DIRECTIONS = In your copy of the data, include no pictures and alter nothing else.

THE DATA =
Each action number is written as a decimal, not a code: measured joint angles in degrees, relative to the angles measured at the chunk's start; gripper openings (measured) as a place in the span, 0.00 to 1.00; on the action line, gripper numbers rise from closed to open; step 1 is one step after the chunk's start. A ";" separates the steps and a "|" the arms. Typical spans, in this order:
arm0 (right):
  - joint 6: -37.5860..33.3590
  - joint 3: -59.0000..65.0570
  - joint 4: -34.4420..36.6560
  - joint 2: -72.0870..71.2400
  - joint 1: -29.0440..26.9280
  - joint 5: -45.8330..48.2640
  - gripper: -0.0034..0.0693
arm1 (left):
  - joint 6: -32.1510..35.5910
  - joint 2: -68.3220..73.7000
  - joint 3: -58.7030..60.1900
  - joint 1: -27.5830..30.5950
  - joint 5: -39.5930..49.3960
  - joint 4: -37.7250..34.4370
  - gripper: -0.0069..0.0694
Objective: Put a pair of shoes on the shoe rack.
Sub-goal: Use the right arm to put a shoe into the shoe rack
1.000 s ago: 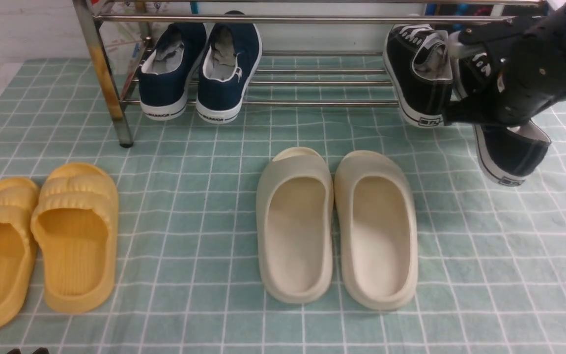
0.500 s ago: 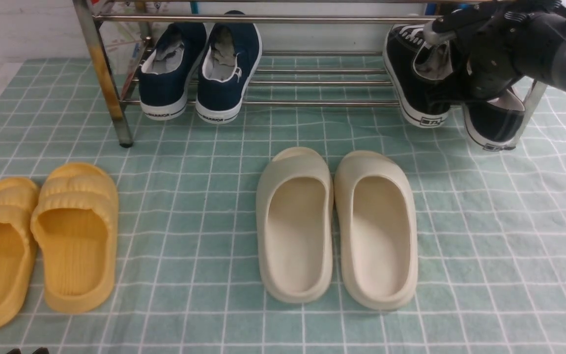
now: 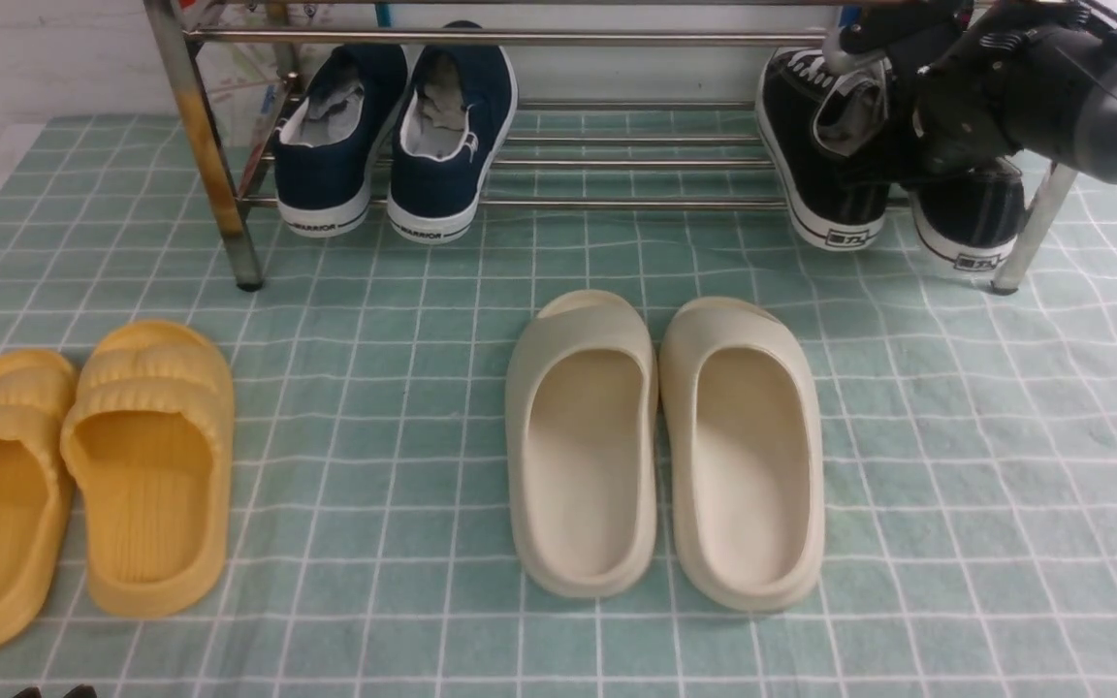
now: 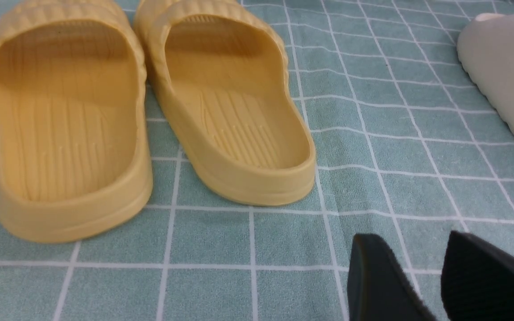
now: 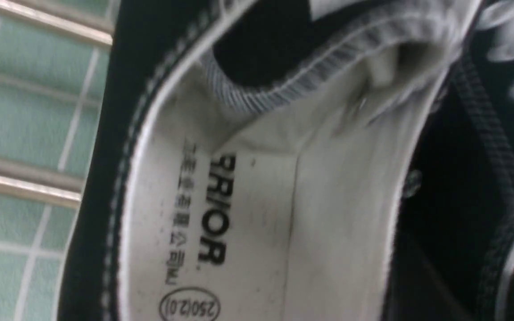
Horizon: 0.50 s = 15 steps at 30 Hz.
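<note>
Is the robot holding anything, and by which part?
Seemingly the right black sneaker, by its opening's rim, but the right arm hides its fingers. The left fingers hold nothing.

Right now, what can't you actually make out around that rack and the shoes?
Right gripper: front view, jaws hidden by its arm and the black sneakers; grip unclear.
Shoe rack: front view, upper part cut off by the top edge.
Left gripper: left wrist view, fingers cut by the bottom edge.

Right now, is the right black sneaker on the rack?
On, apparently: the sneaker sits level beside its mate on the rack; held or free, cannot tell.
</note>
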 joint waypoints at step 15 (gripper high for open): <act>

PROBLEM SOLUTION =
Each action number is written as a decimal, not a code: measured joint angles in degrees, relative to the angles measured at the chunk's start; gripper openings (measured) as a place in the span, 0.00 to 1.00; on the action line, gripper numbers rise from closed to open; step 1 is one step after the chunk's start. A ";" separates the steps and a "|" the arms. Typical spans, in this order:
arm0 (right):
  - joint 6: -37.5860..33.3590
  - joint 3: -59.0000..65.0570
  - joint 4: -34.4420..36.6560
  - joint 2: -72.0870..71.2400
  - joint 1: -29.0440..26.9280
  - joint 5: -45.8330..48.2640
  - gripper: -0.0034..0.0693
arm1 (left):
  - joint 6: -32.1510..35.5910
  - joint 2: -68.3220..73.7000
  - joint 3: -58.7030..60.1900
  - joint 1: -27.5830..30.5950
  - joint 5: -39.5930..49.3960
  - joint 4: -37.7250..34.4370
  - gripper: -0.0069..0.0694
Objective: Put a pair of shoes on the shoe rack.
Sub-goal: Use the right arm to put a shoe into the shoe rack
1.000 s ago: 
0.500 s ago: 
now: 
now: 
now: 
Horizon: 0.50 s = 15 steps at 30 Hz.
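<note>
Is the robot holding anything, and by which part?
Seemingly the right black sneaker, by its opening's rim, but the right arm hides its fingers. The left fingers hold nothing.

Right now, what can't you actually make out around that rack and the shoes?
Right gripper: front view, jaws hidden by its arm and the black sneakers; grip unclear.
Shoe rack: front view, upper part cut off by the top edge.
Left gripper: left wrist view, fingers cut by the bottom edge.

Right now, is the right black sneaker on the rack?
On, apparently: the sneaker sits level beside its mate on the rack; held or free, cannot tell.
</note>
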 joint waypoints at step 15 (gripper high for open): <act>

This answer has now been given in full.